28.10.10

Tradução: «principal»

Nobres e principais


      «Holgó de hacerlo así el asistente, y, de allí a ocho días, acompañado de los más principales de la ciudad, se halló en ellas» — Cervantes. «E todos os principais dos lugares o saíam a receber com grandes festas e honras, concorrendo todos os povos a ver a nova vitória» — Fr. Gaspar da Cruz. Os principais são as pessoas importantes ou influentes de determinada localidade ou país. Principales é quase sempre traduzido por «nobres», mas, como se vê, escusadamente. Faço notar que Cervantes e Fr. Gaspar da Cruz são autores coevos. (O Flip 7 sugere que escreva «é autor coevo», isto porque o segmento depois do ponto de abreviatura em Fr. é lido como uma frase completa...)

[Post 4021]

5 comentários:

Anónimo disse...

Se bem me lembro e julgo, é também com esse sentido que se usa a palavra no final do «Levantado do Chão», aplicada ao dia 25 de Abril de 1974.
- Montexto

Venâncio disse...

Helder,

Um exame dos corpora mostra, sem sombra de dúvida, que o uso de principais como equivalente a principales (=importantes) é um castelhanismo. Inclusive em Gaspar da Cruz. Esse uso perdeu-se entretanto.

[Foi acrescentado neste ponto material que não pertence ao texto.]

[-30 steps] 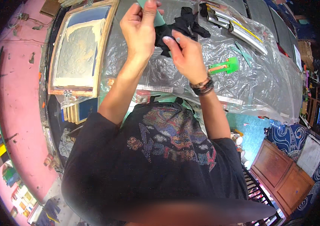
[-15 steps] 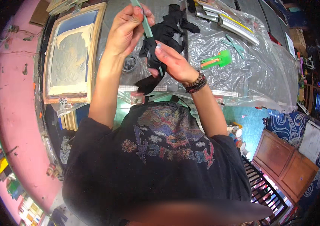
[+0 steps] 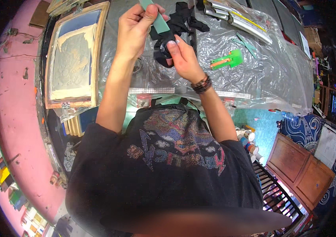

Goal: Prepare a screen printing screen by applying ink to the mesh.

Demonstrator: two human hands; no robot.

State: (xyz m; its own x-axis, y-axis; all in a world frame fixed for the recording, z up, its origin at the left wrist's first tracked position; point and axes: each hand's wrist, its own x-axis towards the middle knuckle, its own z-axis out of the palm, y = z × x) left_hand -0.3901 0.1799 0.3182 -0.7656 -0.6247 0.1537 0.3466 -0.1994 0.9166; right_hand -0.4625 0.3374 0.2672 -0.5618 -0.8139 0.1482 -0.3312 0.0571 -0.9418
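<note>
My left hand (image 3: 138, 29) is closed on a flat pale-green strip (image 3: 161, 24), gripping it between thumb and fingers. The strip's squared lower end points down toward a black cloth (image 3: 162, 55). That cloth is bunched in my right hand (image 3: 184, 59), with the thumb pressed on top and a fingertip showing below. The strip's end lies right by the cloth's upper part; whether they touch I cannot tell. Behind my hands, more crumpled black cloth (image 3: 182, 19) lies on the plastic-covered table (image 3: 270, 79).
A wooden-framed screen (image 3: 75, 59) smeared with pale paste stands at the left. To the right lie a bright green scraper-like tool (image 3: 227, 60), teal scissors (image 3: 247, 46) and long metal-edged bars (image 3: 243, 27). A round container (image 3: 137, 66) is partly hidden behind my left wrist.
The strip's lower end, earlier wrapped in the cloth, now shows bare above it. The cloth's hanging tail has been gathered up into my right hand, and the strip has turned its broad face.
</note>
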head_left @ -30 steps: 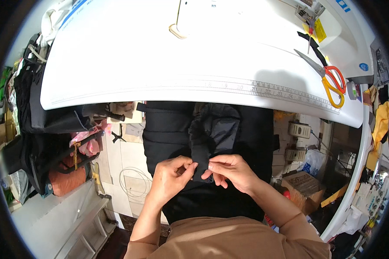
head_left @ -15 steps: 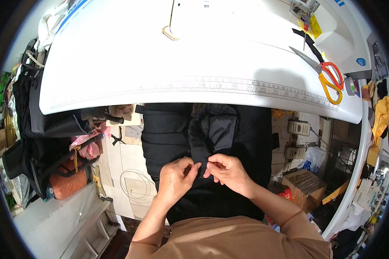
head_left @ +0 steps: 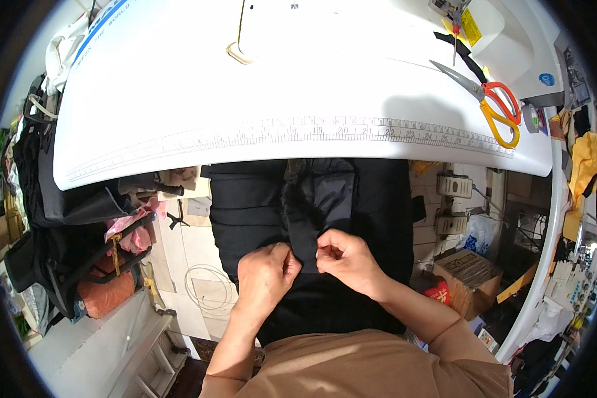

O emprego de nobres como termo correspondente parece-me perfeito.

Anónimo disse...

«PRINCIPAL, adj. que tem o primeiro lugar. § Da maior graduação. § Entre os mais, o que é mais digno de estimação. § Mais importante. § subst. O mais importante. § o principal, o capital, oposto ao juro. § os Principais da Cidade, i. e. os mais Nobres, os mais ricos, ou poderosos. Barros.»
Lê-se isto, além do mais, no «Dicionário da Língua Portuguesa», composto pelo padre D. Rafael Bluteau, reformado e acrescentado por António de Morais Silva, Lisboa, Oficina de Simão Tadeu Ferreira, 1789, vol. II, obra que é uma das pedras-de-toque da língua.
Mas nem se faz mister recorrer a tamanha autoridade: qualquer português sofrivelmente lido nos seus clássicos conhecerá e terá no ouvido o eco dessa voz com o sentido dado no texto de Fr. Gaspar da Cruz.
Até o descaracterizado «Dicionário da Língua Portuguesa Contemporânea», da Academia das Ciências de Lisboa, 2001, não deixa de reconhecer: – «principal. adj. m. e f. 1. Que é o mais importante, considerado ou notável, pelo seu prestígio, pelo seu saber, pela sua riqueza, pela sua hierarquia...; que é o primeiro entre outros»; –«principal. s. m. 2. Us. pl. Pessoa mais importante pelo seu mérito, riqueza, hierarquia».
Donde por bom discurso se colherá que aquela acepção é português de lei, e que – parafraseando o bosquímano Xixo, grande mestre do hílare – os «corpora» devem estar loucos.

Venâncio disse...

Anónimo,

Ser um castelhanismo e tornar-se depois «português de lei» foi a coisa mais normal na História do Português.

Anónimo disse...

Castelhanismo, helenismo, latinismo, arabismo, hebraísmo, galicismo, anglicismo, etc., acontece com todos os peregrinismos, naturalmente. Só que este caso nunca o vi taxar de castelhanismo por nenhum autor até agora. E, ainda que o tivesse sido, desde que se tornou português lídimo, deixou de ser havido e sentido como estrangeirismo, nem merece tal nome. Ademais, esse uso não se perdeu, como o atestam os exemplos trazidos à baila, roborados por mais este do Grande Dicionário da Língua Portuguesa, de Cândido de Figueiredo, Bertrand, 25.ª edição, datada de 1996: «subst. masc. A pessoa mais importante, magnate: Os principais da cidade».
Em suma, e sem lhe dar mais voltas, «principais» significou e continua a significar perfeitamente em português escoimado, o mesmo que «principales» em castelhano.